ANyway, just try to imagine the same spammy bots taking down all Mastodon servers when the super eager to leave Twitter move to the next cool thing... It won't be pretty! The Fail Whale will feel like a joke compared to what's about to come.


Characterizing Twitter moderation as "blatant censorship" does not, to my mind, indicate that you are a serious conversant here.

> How was Twitter any better before him?!

Before Musk took over it wasn't saddled with the $13B in debt he took on to buy it. Before Musk took over advertisers weren't fleeing the platform in droves. Before Musk took over no one could impersonate Eli Lilly with a blue checkmark and cause its stock to crash. There's no indication now that Twitter will do anything to stop hate campaigns and abuse when they arise (hate speech is free speech, after all, and isn't illegal in the US). I could imagine some kind of future for Twitter before Musk, but that's immensely more difficult now.

I don't think Mastodon is the solution, mind you. But it's no surprise to me that a lot of folks are looking for an alternative.


For real.


Having actually looked at and run Mastodon, of the problems Mastodon have, and there are quite a few, the choice of Ruby is far down the list, and your focus on it suggests you haven't spent any time looking at where the complexity is.


Why is there no Ruby web framework in the most iconic benchmark [0]?

[0]: https://www.techempower.com/benchmarks/#


You're moving goalposts. Gone from "complexity" to performance. Ironically I'd have been more willing to agree with you that the complexity of Mastodon is a challenge.

But presumably because very few people cares about that benchmark and what is supported depends on what they choose to add. You're the first person I've ever seen mention it.

For a simple reason: Performance on dynamic requests is a choke point only for a miniscule proportion of sites, and the federation that is a selling point for Mastodon ensures that any single Mastodon instance is far less likely to ever approach a size where that becomes an issue. There are certainly sites where I wouldn't run Ruby, even though it's a language I love to use.

But I'll repeat myself: The choice of Ruby is far down the list of issues with Mastodon.

Returning to the benchmark, it's also contrived to reference as a general measure for a web app. Anyone building actual systems using Ruby puts Ruby behind a reverse proxy exactly because we're fully aware you focus on avoiding hitting the Ruby app server for anything static or cacheable, and so the setups on that benchmark (there are at least four frameworks and a couple of dozen entries) are entirely atypical for Ruby app server setups (they all hit the web server hosting the Ruby app directly).

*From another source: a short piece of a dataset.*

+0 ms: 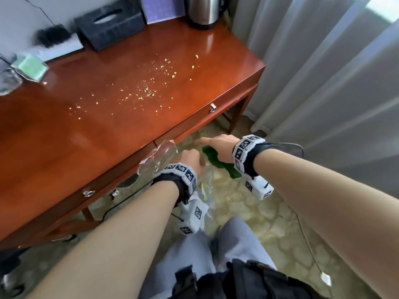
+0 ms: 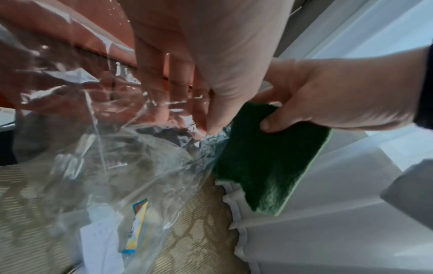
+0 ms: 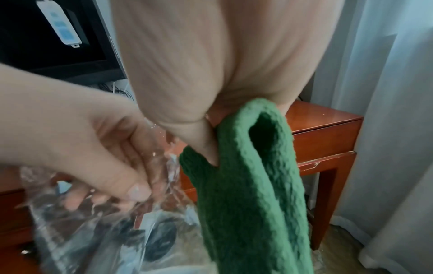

That's fine - they measure what they measure, but they don't measure a realistic web app setup with any relevance to Mastodon.

E.g. the vast majority of traffic for a Mastodon instance is read-only requests to toots and media that are trivially statically cached, and so the vast majority of hits to a Mastodon server set up to actually scale should never hit the app server at all.

I have a deep distaste for Rails, and think Mastodon is more complex than it needs to, and there's plenty to criticise Mastodon for, but you're barking up the wrong tree.